A Canadian company announced the development of a pill made from an extract of two plants used to brew Ayahuasca. But supposingly this goes against the “Nagoya Protocol”, an international treaty to protect biodiversity, since they had to previously obtain an informed consent and share its benefits with Indigenous peoples.
Ayahuasca is a psychedelic sacred preparation used by many Indigenous populations of the Amazonian basin. The infusion is made with the plant chacruna (Psychotria viridis) and the vine known as cipó-mariri (Banisteriopsis caapi).
Chacruna provides dimethyltryptamine (DMT), a psychoactive component that is the source of the characteristic “trips” and altered conscience induced by Ayahuasca. And cipo-mariri gives it the enzyme inhibitors with which DMT reaches the brain. The beverage also produces vomiting and diarrhea, considered in the rituals as a means of physical and spiritual cleansing.
The Canadian company bets on a natural products Brand for future “psychedelic” therapies, assuming that customers would choose to use plant-based rather than pharmacological preparations to get the desired effects of Ayahuasca that preliminary clinical investigations prove effective against conditions such as depression and post-traumatic stress disorders, among others.
The company´s extract contains not only DMT from chacruna and ß-carbolines (MAO inhibitors) from the vine, but other alkaloids and compounds in both plants. These can also be produced in stable and verifiable doses, unlike traditional tea, whose concentrations vary quite considerably depending on local recipes.
Other companies have already manufactured “pharmahuasca,” capsules containing a synthetic combination of DMT and ß-carbolines such as harmine, but the Canadian´s proposal is different: to take advantage of an “entourage effect,” based on the notion that the preparation’s chemical complexity with its myriad of active substances has already proven to be safe and beneficial in ceremonial uses for centuries. An initial clinical trial with 30 volunteers has indicated that Ayahuasca gives immediate, sustainable, beneficial effects for people with treatment-resistant depression.
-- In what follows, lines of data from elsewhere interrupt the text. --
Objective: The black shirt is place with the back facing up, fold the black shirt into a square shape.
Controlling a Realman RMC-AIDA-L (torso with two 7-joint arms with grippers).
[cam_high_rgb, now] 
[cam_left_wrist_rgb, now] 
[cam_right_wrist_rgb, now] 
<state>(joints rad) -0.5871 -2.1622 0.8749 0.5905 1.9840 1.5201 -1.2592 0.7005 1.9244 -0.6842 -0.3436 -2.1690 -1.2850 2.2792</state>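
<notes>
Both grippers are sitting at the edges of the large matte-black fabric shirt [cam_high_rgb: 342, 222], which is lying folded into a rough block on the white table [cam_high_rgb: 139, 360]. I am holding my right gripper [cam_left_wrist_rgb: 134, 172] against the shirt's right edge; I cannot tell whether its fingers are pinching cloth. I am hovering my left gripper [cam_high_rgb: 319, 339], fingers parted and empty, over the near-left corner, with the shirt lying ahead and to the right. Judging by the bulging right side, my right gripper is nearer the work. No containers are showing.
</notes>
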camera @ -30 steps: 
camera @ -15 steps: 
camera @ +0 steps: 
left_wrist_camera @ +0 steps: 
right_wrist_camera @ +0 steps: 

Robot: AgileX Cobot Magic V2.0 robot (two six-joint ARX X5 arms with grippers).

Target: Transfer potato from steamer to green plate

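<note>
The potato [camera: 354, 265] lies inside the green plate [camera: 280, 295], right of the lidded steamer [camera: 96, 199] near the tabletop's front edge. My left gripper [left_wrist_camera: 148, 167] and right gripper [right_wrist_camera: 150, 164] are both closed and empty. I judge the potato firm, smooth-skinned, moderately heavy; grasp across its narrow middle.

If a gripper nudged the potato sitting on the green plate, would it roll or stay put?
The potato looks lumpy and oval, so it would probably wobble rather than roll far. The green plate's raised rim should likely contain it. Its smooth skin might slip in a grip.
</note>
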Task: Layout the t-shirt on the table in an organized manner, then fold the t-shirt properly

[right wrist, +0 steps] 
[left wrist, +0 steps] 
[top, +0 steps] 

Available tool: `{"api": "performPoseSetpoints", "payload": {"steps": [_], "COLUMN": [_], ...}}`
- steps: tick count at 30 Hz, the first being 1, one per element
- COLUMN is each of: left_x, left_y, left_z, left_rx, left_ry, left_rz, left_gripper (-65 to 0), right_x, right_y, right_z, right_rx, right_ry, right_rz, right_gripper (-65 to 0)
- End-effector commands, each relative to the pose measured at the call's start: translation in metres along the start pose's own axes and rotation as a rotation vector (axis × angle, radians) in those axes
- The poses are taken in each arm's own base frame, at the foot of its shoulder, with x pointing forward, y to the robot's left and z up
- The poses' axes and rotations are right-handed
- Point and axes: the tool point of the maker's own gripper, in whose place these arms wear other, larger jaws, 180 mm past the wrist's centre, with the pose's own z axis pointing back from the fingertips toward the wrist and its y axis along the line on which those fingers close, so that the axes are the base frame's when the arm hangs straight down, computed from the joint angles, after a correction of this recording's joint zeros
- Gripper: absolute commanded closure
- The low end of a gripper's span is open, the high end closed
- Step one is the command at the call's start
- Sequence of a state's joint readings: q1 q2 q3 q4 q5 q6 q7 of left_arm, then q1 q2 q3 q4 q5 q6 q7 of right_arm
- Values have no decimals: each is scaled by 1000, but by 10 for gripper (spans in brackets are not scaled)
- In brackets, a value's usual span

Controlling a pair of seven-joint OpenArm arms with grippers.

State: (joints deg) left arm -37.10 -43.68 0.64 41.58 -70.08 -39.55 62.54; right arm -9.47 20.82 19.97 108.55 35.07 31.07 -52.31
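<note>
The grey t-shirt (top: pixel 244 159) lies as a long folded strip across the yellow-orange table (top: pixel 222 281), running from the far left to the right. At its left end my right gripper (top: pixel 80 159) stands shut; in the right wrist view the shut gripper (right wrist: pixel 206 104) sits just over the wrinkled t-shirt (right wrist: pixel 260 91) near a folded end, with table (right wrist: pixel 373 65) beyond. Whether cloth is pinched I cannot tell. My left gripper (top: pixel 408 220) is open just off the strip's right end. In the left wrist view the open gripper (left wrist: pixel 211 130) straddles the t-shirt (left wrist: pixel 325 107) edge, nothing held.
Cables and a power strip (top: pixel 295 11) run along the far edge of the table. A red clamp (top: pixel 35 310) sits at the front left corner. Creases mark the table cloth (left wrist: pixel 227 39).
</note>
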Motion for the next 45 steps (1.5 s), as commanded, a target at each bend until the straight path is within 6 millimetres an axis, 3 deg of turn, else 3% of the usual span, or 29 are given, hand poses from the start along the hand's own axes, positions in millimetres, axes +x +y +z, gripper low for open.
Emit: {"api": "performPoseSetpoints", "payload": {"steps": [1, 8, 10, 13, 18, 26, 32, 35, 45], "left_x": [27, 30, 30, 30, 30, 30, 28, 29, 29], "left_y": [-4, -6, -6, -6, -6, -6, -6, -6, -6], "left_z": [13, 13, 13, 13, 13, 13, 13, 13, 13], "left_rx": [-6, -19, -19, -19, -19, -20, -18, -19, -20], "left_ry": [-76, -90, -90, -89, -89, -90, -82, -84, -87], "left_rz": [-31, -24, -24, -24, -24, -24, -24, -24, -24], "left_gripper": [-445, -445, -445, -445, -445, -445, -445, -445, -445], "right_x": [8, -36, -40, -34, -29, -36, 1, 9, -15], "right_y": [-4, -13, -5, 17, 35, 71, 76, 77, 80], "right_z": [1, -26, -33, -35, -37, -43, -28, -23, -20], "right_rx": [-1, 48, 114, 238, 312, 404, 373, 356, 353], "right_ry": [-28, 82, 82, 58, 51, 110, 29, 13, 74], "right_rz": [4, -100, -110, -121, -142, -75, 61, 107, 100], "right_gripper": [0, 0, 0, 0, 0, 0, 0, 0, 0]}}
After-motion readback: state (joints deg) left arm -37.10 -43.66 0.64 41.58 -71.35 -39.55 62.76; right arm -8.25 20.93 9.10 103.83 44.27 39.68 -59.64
Safety and Standardization
Standardization brings more safety to clinical tests and therapies, if it is approved by the regulatory agencies. The Canadian company has also announced stable extracts of Psilocybe mushrooms containing the psychedelic compound psilocybin that has been approved for legal use in some US states.
In order to get approval from the FDA, the company has stablished a cooperation for clinical testing with UCSF Translational Psychedelic Research (TrPR). Plans for clinical tests with mushrooms extracts are more advanced than with Ayahuasca extracts.
Ethical concerns are raised
Brazilian anthropologist Beatriz Labate, executive director of Chacruna Institute, raises many ethical questions around the project. “Has there been any previous and informed consent from Indigenous organizations? Is there a baseline for reciprocity and benefit sharing?” She points out that the recent 4th Indigenous Ayahuasca Conference has brought together 35 traditional groups and explicitly denounced Ayahuasca patenting and associated commercial uses.
Many questions remain unanswered
“How much money has been set aside for sensitive and pressing issues, such as natural species conservation, cultural appropriation, justice, equity, extractivism, biopiracy? Where do the plants used in research come from? How to reconcile commercialization and medicalization with the plants’ sacred status?”
A spokeperson for the company maintains that it has consulted with several local communities in South America, but would not disclose further details. “Our research needs to progress before these relationships can be formalized and made public. We recognize that there are many perspectives on the study of ayahuasca. The groups that we’ve communicated with believe in the healing power of the plants and that humanity stands to benefit from it,” the statement reads.
The company claims that it is working with groups in Brazil and Peru who are guiding the process of importing raw materials under the Nagoya Protocol. Given the early stage of the research, they says, the necessary consent and documentation from appropriate groups is already at hand.
Not patentable
Ayahuasca itself is not patentable, because there is no innovation worthy of intellectual property protection in an invention whose roots are buried in time. Interested parties could, in any event, seek protection for its methods of plant alkaloids extraction and stabilization, ones that Amazon Indigenous peoples were the first in combining for spiritual and healing purposes.
Other companies, respectful of traditional knowledge and also anticipating ethical and legal challenges, try to prevent the clash of ancestral wisdom with intellectual property by establishing a “Reciprocity Trust” that holds part of the founding equities designated to Indigenous community stakeholders, as to increase equitable access.